The polymer beads are composed of a divinylbenzene/polyvinyl pyrrolidone co-polymer, and each bead has hundreds of thousands of tightly controlled pores and channels that are generated via suspension polymerization. Each polymer bead is between 300 and 800 μm in size and the pores and channels provide a large (40,000 m2) effective surface area for binding hydrophobic molecules between 5 and 60 kDa based on pore capture (size) and surface adsorption.
Ticagrelor has a molecular weight of 522.6 Daltons and easily passes into the pores of the polymer, where it adsorbs onto the internal polymer surface through a combination of nonpolar interactions, hydrogen bonding, and Van der Waals forces. The device was incorporated into the CPB circuit between the oxygenator and the venous reservoir (Figure 1). The target flow rate through the device was 450 to 550 mL/min (up to 15%-20% of a typical flow rate in CPB).

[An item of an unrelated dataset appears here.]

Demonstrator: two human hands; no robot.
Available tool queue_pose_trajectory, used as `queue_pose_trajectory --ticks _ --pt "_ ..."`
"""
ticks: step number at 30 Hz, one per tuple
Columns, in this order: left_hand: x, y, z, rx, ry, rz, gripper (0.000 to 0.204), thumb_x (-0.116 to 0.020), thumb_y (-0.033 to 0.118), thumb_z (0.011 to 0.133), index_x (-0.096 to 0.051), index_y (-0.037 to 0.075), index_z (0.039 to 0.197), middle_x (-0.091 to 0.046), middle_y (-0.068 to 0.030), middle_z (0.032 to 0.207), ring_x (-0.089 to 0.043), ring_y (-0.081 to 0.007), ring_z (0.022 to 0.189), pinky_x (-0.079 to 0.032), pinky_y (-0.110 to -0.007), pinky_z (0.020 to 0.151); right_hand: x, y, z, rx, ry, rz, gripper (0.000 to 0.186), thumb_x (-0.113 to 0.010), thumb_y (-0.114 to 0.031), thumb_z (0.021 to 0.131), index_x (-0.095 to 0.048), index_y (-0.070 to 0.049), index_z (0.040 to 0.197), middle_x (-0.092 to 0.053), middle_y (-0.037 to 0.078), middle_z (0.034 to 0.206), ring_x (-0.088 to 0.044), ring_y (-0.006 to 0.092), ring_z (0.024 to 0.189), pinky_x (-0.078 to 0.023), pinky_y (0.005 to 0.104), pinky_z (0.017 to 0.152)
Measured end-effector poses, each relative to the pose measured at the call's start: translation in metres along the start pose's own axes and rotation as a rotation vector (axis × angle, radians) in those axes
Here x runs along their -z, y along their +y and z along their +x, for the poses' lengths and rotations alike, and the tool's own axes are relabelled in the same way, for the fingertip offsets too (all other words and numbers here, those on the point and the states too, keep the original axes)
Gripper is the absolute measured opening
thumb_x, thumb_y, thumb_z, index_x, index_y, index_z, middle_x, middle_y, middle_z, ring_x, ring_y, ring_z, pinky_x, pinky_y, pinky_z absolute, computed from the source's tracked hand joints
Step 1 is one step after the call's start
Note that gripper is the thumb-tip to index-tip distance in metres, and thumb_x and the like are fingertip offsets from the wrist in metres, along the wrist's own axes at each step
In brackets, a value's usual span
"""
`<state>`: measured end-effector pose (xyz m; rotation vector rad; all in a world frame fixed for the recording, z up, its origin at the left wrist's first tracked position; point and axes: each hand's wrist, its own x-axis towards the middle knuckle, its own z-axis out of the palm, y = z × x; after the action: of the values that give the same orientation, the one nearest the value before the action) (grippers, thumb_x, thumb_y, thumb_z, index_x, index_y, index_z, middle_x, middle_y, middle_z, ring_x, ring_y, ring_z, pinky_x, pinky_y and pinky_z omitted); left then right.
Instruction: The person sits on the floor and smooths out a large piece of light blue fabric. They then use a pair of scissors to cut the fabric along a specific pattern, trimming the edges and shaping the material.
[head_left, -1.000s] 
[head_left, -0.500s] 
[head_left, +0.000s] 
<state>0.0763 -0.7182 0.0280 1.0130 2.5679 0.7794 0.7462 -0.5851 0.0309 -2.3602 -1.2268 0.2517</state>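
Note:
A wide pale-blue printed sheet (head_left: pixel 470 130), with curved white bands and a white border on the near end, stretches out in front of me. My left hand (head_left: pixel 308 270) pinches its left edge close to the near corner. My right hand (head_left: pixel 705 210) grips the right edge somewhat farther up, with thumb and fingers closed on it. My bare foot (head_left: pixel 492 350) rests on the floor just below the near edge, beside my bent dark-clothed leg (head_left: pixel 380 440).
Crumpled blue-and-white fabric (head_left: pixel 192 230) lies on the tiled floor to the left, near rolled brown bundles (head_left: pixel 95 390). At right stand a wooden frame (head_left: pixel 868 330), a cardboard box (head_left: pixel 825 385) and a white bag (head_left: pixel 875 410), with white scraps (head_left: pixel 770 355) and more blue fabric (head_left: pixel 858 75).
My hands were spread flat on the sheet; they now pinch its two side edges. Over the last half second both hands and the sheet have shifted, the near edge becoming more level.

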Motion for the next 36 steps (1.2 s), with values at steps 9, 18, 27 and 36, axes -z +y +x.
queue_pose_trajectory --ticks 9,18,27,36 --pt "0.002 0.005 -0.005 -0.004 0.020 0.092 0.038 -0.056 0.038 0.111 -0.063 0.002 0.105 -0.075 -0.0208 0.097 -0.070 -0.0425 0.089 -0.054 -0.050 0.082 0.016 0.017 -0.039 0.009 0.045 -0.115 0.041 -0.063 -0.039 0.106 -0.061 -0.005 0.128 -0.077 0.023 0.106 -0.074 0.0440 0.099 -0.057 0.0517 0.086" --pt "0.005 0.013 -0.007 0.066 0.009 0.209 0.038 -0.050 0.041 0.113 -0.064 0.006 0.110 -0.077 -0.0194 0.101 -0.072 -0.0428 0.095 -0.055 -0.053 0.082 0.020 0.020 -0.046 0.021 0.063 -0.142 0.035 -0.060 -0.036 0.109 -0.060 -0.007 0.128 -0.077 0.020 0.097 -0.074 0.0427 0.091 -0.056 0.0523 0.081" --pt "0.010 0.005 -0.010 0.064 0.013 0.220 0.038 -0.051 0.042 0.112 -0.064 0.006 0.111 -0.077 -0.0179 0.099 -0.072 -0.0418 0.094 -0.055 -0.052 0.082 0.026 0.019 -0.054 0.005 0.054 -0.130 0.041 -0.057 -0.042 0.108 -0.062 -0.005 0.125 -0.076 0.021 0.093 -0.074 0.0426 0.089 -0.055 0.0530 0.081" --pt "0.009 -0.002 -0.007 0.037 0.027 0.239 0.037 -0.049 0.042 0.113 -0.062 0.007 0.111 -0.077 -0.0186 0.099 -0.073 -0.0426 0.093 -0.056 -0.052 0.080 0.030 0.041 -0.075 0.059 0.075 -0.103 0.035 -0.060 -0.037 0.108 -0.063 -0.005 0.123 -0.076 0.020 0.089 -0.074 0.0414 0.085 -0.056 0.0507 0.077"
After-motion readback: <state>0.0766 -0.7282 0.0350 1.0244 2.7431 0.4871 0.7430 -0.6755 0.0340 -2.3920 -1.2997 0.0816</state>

Figure 1Implantation of the CytoSorb device into the cardiopulmonary bypass circuit.
Blood was drawn at the following time periods to test drug levels: t = 0 (before start of CPB) and t = 1 (after end of CPB). Blood was placed into dipotassium ethylenediaminetetraacetic acid vials (BD) and processed by centrifuging at 4000 × g at 4 °C for 10 minutes. The resulting plasma was stored at –80 °C until drug concentration analysis could be performed by protein precipitation using reversed-phase liquid chromatography with tandem mass spectrometry. Analysis of plasma ticagrelor concentrations (ng/mL) was performed by an independent laboratory (LabConnect).
Outcome Measures
The primary end point of the study was the percentage of ticagrelor reduction after, compared with before, CPB. Secondary end points included serious bleeding events and 24-hour chest tube drainage. Bleeding events were evaluated according to the standardized BARC (Bleeding Academic Research Consortium) criteria that specifically include a distinct classification for bleeding within 48 hours of CABG (ie, BARC type 4: defined as perioperative intracranial bleeding within 48 hours, or reoperation for the purpose of controlling bleeding, or transfusion of 5 units of whole blood or packed red blood cells within 48 hours, or chest tube output greater than 2000 mL within 24 hours). Safety of the device was assessed by investigator-reported adverse events including severity and relatedness classifications.
Statistical Analysis
Data were analyzed using SAS, version 9.2, software (SAS Institute). Continuous variables are expressed as mean ± standard deviation and were compared using the Student t-test. Plasma ticagrelor levels and chest tube drainage are presented as median and interquartile range. Categorical data are expressed as number of patients and frequencies.
Results
Baseline and Operative Characteristics
From November 2019 through January 2022, 11 patients on ticagrelor underwent on-pump CABG at the 3 participating centers. The time interval between surgery and last ticagrelor dose was ≤48 hours in all cases. All patients were also on 75 to 100 mg of aspirin daily. Preoperative baseline characteristics of the patients are outlined in Table 1. Mean age was 67.9 ± 9.9 years, and 91% of the patients were male. The mean European System for Cardiac Operative Risk Evaluation II for the total population was 3.0 ± 3.3% (range, 0.7%-12.4%). Table 2 represents the intraoperative characteristics. All patients underwent isolated CABG surgery with a mean intraoperative CPB duration of 97.1 ± 43.4 minutes and a mean flow rate of 422.9 ± 40.3 mL/min through the device.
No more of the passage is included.